A Flip-Chip module is a component of digital logic systems made by the Digital Equipment Corporation (DEC) for its PDP-7, PDP-8, PDP-9, and PDP-10 computers, and related peripherals, beginning on August 24, 1964.

==Description==
As used by DEC, the term described a proprietary way to package electronic circuitry which was used for central processing units, peripheral controllers, and many other digital or analog electronic products produced by the company. The first flip-chip modules mated with single-sided 18-contact card edge connectors with contacts on ^{1}⁄_{8} inch centers. Circuit boards were 2^{7}⁄_{16} inches wide by 5 inches long, with a handle adding ½ inch. Double-height modules with two connectors side by side were 5^{3}⁄_{16} inches wide. Later, when two-sided boards were introduced, upwards-compatible double-sided 36-contact edge connectors were used, but the basic connector and board dimensions remained unchanged. If more component real estate area were required for electronic circuitry, the "standard-length" modules would be supplemented by "extended-length" modules.

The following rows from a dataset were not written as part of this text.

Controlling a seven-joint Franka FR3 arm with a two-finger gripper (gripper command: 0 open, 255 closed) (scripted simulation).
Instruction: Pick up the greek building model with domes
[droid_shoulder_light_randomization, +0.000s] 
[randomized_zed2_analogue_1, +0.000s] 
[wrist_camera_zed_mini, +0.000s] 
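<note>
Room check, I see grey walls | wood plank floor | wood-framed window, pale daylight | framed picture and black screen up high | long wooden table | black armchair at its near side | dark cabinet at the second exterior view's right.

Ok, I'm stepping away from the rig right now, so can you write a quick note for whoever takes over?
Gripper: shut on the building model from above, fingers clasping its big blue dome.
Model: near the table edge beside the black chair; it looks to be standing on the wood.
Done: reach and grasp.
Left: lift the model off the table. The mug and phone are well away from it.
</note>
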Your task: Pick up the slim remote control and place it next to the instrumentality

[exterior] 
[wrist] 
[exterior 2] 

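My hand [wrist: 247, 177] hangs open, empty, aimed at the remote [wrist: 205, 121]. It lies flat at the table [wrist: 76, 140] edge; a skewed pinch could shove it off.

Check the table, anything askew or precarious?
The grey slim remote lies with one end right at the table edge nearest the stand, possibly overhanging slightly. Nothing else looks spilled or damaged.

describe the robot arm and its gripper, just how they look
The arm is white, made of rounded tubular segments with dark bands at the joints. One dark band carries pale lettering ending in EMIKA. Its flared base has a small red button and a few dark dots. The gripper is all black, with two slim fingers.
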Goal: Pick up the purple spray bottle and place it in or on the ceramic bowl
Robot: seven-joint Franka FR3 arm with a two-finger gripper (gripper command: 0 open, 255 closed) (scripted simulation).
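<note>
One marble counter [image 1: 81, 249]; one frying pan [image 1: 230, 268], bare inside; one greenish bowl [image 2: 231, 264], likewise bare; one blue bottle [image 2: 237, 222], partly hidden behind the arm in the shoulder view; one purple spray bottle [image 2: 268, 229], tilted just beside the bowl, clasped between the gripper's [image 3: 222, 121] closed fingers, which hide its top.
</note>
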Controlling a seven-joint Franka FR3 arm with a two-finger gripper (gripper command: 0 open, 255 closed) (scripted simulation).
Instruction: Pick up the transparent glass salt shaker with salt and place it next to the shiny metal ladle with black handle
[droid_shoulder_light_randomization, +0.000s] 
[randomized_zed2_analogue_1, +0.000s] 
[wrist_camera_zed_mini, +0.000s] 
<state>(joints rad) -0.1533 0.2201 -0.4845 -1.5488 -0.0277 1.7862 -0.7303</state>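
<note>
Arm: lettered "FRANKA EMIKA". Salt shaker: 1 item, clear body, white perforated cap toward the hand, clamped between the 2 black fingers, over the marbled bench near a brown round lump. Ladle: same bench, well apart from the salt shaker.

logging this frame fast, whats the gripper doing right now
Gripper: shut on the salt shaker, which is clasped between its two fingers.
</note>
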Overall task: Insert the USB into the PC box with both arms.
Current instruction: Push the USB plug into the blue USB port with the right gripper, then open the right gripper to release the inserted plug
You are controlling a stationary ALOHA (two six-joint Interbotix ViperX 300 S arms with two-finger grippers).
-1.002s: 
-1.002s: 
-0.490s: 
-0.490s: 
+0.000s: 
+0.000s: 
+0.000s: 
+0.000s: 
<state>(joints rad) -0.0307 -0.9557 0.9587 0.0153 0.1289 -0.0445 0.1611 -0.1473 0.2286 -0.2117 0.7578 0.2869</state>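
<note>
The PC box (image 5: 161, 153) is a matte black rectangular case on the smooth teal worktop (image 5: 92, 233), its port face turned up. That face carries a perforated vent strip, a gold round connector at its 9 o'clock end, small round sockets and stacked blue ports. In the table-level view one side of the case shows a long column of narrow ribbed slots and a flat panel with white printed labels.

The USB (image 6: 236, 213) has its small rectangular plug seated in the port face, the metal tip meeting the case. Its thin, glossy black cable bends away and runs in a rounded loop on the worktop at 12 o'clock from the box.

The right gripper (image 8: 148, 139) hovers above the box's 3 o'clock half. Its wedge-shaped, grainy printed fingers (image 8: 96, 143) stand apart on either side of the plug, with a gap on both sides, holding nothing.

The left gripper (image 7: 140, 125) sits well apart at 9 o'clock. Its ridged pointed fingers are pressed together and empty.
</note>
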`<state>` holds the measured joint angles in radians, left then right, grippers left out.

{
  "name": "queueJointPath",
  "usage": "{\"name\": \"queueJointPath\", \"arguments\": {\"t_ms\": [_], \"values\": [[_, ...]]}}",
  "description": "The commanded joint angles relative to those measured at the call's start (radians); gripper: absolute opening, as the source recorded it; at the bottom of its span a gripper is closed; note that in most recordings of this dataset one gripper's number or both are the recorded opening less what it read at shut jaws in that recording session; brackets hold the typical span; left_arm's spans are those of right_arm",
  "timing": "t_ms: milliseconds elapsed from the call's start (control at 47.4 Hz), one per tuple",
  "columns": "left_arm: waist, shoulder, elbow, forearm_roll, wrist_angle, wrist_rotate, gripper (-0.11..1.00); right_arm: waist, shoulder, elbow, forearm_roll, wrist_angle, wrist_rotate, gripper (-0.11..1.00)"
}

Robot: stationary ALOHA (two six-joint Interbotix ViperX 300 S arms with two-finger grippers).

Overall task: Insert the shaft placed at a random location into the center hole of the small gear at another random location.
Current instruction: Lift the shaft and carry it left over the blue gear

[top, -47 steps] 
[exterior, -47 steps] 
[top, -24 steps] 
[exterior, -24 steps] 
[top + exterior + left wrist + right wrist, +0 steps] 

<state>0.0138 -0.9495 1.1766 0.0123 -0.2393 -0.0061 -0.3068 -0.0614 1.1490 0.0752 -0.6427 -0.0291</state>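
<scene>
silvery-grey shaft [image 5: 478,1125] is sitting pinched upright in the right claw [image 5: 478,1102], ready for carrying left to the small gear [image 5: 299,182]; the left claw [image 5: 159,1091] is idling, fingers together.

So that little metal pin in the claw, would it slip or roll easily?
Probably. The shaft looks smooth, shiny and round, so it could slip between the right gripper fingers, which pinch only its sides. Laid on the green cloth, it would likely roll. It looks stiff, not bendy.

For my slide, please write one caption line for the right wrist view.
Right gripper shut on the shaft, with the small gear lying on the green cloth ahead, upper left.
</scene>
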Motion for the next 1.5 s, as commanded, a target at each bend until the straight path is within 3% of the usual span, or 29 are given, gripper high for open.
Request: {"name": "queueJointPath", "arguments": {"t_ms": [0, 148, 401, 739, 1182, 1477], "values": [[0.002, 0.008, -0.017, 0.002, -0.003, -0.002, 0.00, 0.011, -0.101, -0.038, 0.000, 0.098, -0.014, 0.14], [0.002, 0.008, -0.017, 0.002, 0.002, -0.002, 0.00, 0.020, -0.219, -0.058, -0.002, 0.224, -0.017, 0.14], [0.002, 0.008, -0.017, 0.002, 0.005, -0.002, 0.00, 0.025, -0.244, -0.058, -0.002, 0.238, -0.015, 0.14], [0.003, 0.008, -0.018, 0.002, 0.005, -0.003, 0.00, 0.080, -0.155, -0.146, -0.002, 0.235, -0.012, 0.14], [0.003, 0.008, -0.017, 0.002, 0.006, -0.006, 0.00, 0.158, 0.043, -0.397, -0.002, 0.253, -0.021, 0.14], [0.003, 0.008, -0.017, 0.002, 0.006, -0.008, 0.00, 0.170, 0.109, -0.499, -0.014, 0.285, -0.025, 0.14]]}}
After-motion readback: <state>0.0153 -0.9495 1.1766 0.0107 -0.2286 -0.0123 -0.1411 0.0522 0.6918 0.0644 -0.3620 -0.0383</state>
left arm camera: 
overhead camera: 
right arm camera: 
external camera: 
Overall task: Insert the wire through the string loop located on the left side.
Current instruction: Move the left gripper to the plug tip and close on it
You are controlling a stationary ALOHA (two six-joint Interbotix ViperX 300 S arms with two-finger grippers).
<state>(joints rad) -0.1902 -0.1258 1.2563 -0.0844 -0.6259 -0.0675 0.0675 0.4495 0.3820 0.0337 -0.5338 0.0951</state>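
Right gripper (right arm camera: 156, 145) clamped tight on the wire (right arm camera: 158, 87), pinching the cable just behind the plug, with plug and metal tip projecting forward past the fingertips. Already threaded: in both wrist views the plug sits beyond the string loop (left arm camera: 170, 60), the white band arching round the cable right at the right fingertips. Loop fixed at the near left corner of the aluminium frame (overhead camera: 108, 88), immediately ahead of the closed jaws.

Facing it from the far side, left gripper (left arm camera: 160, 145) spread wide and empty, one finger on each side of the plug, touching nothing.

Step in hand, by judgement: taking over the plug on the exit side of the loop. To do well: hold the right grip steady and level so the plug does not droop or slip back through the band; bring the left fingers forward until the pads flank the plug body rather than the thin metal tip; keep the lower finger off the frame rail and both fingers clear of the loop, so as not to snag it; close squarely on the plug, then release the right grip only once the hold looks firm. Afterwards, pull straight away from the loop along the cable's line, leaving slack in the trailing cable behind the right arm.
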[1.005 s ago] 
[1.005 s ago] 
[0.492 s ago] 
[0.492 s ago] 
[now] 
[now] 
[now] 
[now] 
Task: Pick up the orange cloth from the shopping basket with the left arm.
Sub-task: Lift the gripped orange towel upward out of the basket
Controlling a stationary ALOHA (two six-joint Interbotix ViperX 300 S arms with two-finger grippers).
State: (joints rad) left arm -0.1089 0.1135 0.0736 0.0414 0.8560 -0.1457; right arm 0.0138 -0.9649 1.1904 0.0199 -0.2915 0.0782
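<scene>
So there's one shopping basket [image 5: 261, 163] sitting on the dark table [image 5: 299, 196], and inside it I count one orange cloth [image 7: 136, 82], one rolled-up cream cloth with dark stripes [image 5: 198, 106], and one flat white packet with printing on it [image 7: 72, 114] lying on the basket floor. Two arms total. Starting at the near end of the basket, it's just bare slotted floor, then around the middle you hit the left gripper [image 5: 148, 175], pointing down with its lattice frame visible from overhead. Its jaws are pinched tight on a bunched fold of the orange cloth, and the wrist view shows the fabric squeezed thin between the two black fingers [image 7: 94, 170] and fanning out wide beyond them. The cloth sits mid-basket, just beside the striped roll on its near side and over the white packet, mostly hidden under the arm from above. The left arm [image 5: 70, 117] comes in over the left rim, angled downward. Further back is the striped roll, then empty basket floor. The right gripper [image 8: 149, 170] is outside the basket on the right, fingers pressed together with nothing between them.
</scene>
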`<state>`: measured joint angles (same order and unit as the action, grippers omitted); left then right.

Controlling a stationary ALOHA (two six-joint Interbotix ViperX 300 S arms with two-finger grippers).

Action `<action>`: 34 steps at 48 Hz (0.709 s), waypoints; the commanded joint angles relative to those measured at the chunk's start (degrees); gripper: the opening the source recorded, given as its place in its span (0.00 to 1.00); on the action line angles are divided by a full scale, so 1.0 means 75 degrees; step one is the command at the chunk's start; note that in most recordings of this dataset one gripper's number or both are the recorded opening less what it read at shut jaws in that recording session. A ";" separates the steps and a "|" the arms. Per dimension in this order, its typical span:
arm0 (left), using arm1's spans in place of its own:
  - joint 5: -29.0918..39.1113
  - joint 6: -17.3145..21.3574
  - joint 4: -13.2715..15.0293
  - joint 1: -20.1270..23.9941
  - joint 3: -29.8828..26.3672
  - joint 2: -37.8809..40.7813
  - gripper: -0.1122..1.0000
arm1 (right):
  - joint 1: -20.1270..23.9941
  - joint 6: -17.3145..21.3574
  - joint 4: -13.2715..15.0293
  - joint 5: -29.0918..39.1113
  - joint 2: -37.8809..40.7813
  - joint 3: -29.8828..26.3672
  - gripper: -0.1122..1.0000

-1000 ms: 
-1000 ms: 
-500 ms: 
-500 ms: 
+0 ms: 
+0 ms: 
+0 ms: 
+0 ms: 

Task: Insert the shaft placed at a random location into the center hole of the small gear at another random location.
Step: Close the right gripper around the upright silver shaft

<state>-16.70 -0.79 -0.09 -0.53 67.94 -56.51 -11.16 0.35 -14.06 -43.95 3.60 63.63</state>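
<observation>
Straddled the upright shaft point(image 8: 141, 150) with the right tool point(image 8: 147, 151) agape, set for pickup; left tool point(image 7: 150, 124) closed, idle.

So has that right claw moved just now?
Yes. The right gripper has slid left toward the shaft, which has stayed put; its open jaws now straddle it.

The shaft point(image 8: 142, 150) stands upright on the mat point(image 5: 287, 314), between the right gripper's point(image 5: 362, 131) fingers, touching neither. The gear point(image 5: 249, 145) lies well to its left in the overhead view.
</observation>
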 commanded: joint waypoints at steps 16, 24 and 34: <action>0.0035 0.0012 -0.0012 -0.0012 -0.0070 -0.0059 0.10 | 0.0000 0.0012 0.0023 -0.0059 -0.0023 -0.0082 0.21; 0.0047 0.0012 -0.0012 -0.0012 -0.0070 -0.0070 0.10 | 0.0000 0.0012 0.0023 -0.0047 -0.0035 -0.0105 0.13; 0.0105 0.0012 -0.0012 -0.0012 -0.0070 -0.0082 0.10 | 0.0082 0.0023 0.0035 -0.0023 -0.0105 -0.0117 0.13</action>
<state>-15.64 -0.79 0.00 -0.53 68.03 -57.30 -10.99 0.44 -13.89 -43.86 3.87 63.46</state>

The company eventually produced extended-length quad-height (four connectors) and hex-height (six connectors) modules as larger circuit boards came into use; these larger boards often included metal levers to handle the larger forces need to insert or extract the boards from mating backplane connectors. The circuit boards (modules) were assembled into larger systems by plugging them into backplanes composed of blocks of connectors. These connectors were in turn interconnected by wirewrapping. (The earlier DEC System Modules used a hand-wired and soldered backplane. Manufacturing difficulties with this led DEC to investigate Gardner-Denver's automated wirewrap technology.) Troubleshooting would narrow down a fault to the module level, and a defective or suspected faulty module would be replaced by a known-good one, to repair a malfunctioning computer system.

The plastic handles were color-coded to distinguish the various circuit design families used by the modules, and thus their power supply voltages, logic signal voltages, and switching speed.

==History==
The trademark "Flip Chip"' was filed on August 27, 1964. Various manuals produced by DEC refer to the modules as "FLIP CHIP", "FLIP-CHIP", "Flip Chip", and "Flip-Chip", with trademark and registered trademark symbols.

Some of these modules, for example, the R107 module shown, used hybrid integrated circuits built where individual diode chips were mounted on a ceramic substrate. Some boards containing flip chip modules were etched and drilled to allow those modules to be replaced by discrete components. At some points during production, conventional discrete components may have replaced these flip-chip devices, but the early use of hybrid integrated circuits allowed DEC to market the PDP-8 as an integrated circuit computer.

When DEC began to use monolithic integrated circuits, they continued to refer to their circuit boards as "Flip-Chip" modules, despite the fact that actual flip chip mounting was not used. DEC continued to hold the "Flip-Chip" trademark until June 6, 1987, when it was allowed to expire.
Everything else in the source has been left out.